HDFS output path with datasource name twice

Hello,

I am doing indexing with Druid (version 0.8.0) using the “index_hadoop” method and the resulting segments are not showing up anywhere that I can query, and what it looks like is happening is the output directory in HDFS that it is saving the segment to is duplicated.

Example:

Input index config:

{

“type” : “index_hadoop”,

“spec” : {

“dataSchema” : {

“dataSource” : “example1datasrc”,

“parser” : {

“type” : “string”,

“parseSpec” : {

“format” : “json”,

“timestampSpec” : {

“column” : “timestamp”,

“format” : “auto”

},

“dimensionsSpec” : {

“dimensions”: [“dim1”,“dim2”,“dim3”],

“dimensionExclusions” : ,

“spatialDimensions” :

}

}

},

“metricsSpec” : [{“name”:“count”,“type”:“count”},{“fieldName”:“cid”,“name”:“cid”,“type”:“hyperUnique”}],

“granularitySpec” : {

“type” : “uniform”,

“segmentGranularity” : “DAY”,

“queryGranularity” : “HOUR”,

“intervals” : [ “2015-12-20/2015-12-21” ]

}

},

“ioConfig” : {

“type” : “hadoop”,

“inputSpec” : {

“type” : “static”,

“paths” : “/tmp/example1datasrc-2015-12-20_473152148”

}

}

}

}

This gets submitted to an overlord node. However in the log when we get here:

2016-02-03T01:36:44,619 INFO [LocalJobRunner Map Task Executor #0] io.druid.indexer.HadoopDruidIndexerConfig - Running with config:

It has this field:

      "segmentOutputPath" : "hdfs://localhost:9000/user/druid/storage/example1datasrc"

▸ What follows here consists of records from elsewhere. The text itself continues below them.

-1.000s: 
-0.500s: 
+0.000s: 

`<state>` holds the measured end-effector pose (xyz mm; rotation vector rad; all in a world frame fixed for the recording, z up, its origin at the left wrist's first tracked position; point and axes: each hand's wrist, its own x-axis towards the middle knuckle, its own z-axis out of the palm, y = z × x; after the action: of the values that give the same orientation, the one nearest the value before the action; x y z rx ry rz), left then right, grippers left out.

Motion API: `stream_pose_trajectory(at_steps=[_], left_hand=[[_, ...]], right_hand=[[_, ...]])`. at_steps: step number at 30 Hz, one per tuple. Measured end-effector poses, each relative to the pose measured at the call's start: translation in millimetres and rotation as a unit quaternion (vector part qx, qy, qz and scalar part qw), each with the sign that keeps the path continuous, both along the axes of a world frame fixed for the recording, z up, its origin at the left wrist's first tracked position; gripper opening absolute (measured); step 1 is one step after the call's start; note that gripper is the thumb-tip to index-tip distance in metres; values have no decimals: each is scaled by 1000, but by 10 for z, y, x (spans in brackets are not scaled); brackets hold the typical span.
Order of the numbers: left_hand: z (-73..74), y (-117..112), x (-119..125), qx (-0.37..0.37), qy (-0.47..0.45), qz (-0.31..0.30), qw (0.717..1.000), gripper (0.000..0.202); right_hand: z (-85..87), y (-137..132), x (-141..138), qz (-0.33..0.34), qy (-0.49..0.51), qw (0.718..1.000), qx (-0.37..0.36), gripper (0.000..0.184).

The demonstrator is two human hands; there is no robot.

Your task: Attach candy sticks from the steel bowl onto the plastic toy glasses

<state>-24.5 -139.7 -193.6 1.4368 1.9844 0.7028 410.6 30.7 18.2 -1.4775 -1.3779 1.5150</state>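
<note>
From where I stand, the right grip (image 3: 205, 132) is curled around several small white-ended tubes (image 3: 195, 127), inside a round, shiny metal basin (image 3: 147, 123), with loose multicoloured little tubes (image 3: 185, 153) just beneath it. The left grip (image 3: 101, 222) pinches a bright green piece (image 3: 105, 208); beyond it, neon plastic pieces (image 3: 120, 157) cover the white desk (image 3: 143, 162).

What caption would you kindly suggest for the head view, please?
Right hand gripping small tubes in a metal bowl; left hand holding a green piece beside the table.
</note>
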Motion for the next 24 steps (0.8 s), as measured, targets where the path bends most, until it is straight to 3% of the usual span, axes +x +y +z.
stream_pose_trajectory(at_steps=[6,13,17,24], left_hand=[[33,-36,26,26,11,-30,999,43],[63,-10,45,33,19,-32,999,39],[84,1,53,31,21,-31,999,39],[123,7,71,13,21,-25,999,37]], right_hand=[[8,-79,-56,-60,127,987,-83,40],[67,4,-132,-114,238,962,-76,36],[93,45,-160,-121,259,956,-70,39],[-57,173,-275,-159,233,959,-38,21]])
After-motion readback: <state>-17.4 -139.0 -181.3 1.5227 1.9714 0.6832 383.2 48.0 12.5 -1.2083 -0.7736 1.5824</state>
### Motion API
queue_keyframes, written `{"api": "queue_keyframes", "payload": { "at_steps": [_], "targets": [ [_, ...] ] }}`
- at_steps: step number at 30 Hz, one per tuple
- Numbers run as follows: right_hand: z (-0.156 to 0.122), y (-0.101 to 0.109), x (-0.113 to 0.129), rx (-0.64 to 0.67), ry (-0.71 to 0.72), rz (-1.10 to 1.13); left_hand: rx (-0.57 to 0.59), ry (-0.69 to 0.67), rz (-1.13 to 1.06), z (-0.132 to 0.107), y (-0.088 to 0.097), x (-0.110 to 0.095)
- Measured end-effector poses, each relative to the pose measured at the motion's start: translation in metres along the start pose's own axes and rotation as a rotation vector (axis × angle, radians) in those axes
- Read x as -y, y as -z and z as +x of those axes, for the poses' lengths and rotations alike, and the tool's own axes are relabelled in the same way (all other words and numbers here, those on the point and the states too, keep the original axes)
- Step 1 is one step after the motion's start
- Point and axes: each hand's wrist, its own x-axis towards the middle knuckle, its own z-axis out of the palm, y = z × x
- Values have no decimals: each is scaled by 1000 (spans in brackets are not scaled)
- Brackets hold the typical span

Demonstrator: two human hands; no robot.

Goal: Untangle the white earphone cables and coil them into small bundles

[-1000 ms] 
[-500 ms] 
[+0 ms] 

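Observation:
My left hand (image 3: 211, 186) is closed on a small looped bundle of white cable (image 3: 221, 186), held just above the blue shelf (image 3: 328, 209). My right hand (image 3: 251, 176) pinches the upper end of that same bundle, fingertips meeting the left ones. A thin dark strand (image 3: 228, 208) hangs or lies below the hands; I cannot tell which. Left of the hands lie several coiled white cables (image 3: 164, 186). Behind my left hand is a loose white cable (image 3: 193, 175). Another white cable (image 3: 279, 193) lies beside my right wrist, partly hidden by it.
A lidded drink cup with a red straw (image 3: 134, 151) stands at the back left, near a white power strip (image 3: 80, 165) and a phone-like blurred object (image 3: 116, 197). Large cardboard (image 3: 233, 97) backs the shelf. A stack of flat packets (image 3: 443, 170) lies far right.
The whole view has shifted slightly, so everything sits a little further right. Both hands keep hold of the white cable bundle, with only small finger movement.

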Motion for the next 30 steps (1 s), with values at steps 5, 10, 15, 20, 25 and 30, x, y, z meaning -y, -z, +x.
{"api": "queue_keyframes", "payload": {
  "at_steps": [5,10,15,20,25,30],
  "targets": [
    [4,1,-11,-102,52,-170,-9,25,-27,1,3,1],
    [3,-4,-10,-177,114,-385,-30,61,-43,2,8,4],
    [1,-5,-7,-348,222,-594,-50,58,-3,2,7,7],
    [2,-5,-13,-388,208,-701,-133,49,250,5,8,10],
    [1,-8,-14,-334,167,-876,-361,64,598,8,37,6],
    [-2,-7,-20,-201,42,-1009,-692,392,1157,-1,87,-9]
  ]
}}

And then the resulting place this ends up in HDFS is:

/user/druid/storage/example1datasrc/example1datasrc/20151220T000000.000Z_20151221T000000.000Z

And is then not queryable (and does not show up in the coordinator web console). Data directly in /user/druid/storage/example1datasrc/ is queryable, as you would expect.

Any ideas on what could be causing this?

fwiw - I still didn’t figure out what this duplication was all about - but it turns out my basic problem was that my historical node (have only one in dev setup) had a max of 10G and so the hand-off of segments after the indexing to the historical node was failing. Increasing druid.server.maxSize in the historical config and restarting everything solved the funky issues I was running into.

Best, Brad

Hmmm, I recall we fixed that issue awhile ago. Can you update to 0.8.3 and see if you have the same problem?

Hi,

dataSource appearing twice on hdfs should be fixed in druid-0.8.3 .

– Himanshu

Thanks for the replis, Himanshu and Fangjin -

I can confirm that - upgraded to 0.8.3 and the issue went away.

Best, Brad